Sixteen chemical elements are known to be necessary for the growth of plants. Carbon, hydrogen and oxygen find their way into the plants from the atmosphere or from soil water.

Those that occur in compounds in the soil are nitrogen, phosphorus, potassium, calcium, magnesium and sulphur, manganese, iron, boron, zinc, copper, molybdenum and chlorine. Although all these elements are essential for healthy growth, some are needed in greater amounts than others. Boron, manganese and some others are regarded as trace elements, because plants need very small amounts of them, but they are just as essential as nitrogen, phosphorus and potassium, which the plants require in much larger amounts.

The soil is like a bank with large reserves of nutrients, but these reserves are not available for immediate use. They are gradually released by weathering processes, and are then dissolved in the soil solution, from which plants obtain most of their food.

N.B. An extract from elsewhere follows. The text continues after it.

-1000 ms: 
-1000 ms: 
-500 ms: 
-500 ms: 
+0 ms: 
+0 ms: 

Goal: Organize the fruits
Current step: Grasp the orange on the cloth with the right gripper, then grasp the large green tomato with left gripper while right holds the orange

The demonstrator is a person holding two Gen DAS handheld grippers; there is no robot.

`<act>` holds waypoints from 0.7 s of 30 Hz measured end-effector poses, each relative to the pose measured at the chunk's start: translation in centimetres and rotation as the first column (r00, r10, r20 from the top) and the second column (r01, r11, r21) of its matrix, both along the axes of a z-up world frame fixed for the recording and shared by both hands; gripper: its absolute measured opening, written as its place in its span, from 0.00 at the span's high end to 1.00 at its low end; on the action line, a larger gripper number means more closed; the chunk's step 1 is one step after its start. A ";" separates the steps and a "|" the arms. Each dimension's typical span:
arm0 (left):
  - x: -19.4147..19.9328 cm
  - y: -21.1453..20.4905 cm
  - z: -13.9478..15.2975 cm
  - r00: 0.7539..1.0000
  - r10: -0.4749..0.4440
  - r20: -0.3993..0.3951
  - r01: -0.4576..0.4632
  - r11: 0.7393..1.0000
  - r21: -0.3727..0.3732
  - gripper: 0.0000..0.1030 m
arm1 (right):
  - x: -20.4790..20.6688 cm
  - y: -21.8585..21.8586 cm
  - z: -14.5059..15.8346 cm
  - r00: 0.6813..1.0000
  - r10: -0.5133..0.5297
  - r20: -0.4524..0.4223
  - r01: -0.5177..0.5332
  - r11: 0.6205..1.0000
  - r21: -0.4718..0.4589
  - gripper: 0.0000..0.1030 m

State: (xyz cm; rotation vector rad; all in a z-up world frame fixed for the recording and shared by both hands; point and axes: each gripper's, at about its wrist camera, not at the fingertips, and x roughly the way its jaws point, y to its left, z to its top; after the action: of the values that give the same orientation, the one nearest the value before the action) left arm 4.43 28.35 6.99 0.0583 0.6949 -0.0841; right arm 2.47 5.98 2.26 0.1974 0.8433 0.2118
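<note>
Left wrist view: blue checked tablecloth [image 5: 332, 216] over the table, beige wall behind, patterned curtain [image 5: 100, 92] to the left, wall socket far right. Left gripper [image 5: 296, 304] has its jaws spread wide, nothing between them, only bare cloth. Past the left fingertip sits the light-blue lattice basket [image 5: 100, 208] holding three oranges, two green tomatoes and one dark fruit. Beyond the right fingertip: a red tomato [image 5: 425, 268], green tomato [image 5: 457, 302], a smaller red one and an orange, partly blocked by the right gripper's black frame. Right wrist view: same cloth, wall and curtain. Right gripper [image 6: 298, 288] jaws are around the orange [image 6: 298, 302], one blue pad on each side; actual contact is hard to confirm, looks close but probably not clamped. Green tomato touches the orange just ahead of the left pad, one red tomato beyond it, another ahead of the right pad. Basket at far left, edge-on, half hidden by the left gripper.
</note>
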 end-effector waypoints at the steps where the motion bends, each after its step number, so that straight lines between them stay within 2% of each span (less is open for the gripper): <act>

Although the exact method whereby plants take up their nutrients is still a mystery, it is known that they drink, rather than eat, by means of root hairs growing a short distance behind the root tips. These root hairs make very intimate contact with soil crumbs — a fact readily seen when a seedling is lifted from a seed bed.

The elements most often lacking of seriously deficient in the soil are nitrogen, phosphorus and potassium — the so-called fertilizer elements. The other elements are usually present in sufficient quantities, and it is only in special conditions that they have to be provided.


Before using fertilizers it is best to have soil tested to determine its nutritional level. A soil test can be arranged with the county horticultural adviser.

In order to provide a sample of soil from the garden, take a small amount from 10 to 12 different places, going down to a depth of 6 in., using a trowel. Put the sample into a bucket, mix the whole-mass together and then take enough of the mixture to fill a pint carton. If any part of the garden or lawn differs from the rest, that part should be sampled separately.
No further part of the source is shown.